EXERCISE DESCRIPTION: Reproduce exactly the lines below, from the first through the one containing "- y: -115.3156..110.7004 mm", and nothing more.
....
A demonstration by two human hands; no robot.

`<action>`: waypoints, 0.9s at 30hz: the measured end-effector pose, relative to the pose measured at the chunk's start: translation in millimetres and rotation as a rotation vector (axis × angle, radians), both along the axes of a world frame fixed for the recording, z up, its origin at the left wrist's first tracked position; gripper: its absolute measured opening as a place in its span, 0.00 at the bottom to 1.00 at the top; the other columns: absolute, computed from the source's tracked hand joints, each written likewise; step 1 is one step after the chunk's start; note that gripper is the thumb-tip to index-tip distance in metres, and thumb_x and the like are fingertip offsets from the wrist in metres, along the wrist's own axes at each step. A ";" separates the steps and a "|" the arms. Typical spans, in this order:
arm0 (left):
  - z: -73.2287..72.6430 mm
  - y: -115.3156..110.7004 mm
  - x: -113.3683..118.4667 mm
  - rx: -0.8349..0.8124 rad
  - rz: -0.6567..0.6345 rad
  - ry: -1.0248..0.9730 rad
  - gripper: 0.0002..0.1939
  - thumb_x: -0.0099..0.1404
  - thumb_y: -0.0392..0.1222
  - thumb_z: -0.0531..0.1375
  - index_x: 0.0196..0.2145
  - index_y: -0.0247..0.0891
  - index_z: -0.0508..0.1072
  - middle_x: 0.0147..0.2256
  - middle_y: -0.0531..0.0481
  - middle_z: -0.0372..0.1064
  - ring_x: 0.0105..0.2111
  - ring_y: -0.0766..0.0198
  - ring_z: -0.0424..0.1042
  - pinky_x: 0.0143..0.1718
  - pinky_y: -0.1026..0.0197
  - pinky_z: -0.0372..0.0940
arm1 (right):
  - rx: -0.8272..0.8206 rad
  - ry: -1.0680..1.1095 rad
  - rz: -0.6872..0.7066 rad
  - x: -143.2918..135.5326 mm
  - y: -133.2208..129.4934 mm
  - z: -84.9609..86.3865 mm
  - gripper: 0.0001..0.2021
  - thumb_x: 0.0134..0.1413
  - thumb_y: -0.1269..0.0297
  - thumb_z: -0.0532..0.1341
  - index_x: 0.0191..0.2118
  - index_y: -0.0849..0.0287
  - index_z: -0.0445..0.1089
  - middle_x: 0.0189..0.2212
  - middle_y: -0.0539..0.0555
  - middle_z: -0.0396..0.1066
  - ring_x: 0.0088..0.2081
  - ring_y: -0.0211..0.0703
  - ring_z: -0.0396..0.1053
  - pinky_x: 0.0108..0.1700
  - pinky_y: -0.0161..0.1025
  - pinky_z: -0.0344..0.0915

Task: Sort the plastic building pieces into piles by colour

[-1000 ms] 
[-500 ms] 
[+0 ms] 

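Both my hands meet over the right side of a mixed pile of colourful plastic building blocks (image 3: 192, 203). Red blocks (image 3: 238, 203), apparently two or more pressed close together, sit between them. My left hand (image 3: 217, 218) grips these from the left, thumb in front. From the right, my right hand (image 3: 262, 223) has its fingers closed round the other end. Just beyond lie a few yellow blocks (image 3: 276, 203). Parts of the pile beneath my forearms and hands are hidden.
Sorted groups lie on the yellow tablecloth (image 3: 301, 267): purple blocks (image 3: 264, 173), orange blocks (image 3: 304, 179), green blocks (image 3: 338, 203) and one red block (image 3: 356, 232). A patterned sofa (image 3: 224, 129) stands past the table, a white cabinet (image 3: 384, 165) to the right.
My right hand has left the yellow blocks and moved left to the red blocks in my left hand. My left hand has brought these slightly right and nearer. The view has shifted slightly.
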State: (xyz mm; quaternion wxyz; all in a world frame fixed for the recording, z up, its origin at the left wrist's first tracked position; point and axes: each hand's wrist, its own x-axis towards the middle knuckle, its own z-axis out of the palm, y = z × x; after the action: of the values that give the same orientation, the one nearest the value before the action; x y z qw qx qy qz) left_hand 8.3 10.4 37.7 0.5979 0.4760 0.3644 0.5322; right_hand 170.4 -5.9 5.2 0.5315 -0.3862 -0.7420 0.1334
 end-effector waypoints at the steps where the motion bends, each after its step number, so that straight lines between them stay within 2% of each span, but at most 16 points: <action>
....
SOLUTION FOR THIS PROBLEM:
A demonstration by two human hands; no robot.

`<action>`: waypoints, 0.9s at 30hz: the measured end-effector pose, relative to the pose measured at the chunk's start: translation in millimetres and rotation as a rotation vector (axis × angle, radians), both along the axes of a world frame fixed for the recording, z up, its origin at the left wrist's first tracked position; gripper: its absolute measured opening as a place in its span, 0.00 at the bottom to 1.00 at the top; the other columns: absolute, computed from the source's tracked hand joints, each written likewise; step 1 is one step after the chunk's start; note that gripper is the thumb-tip to index-tip distance in metres, and thumb_x and the like are fingertip offsets from the wrist in metres, along the wrist's own axes at each step. A ";" separates the steps and a "|" the arms. Typical spans, in this order:
arm0 (left):
  - z: -73.2287..72.6430 mm
  - y: -115.3156..110.7004 mm

This answer requires nothing further.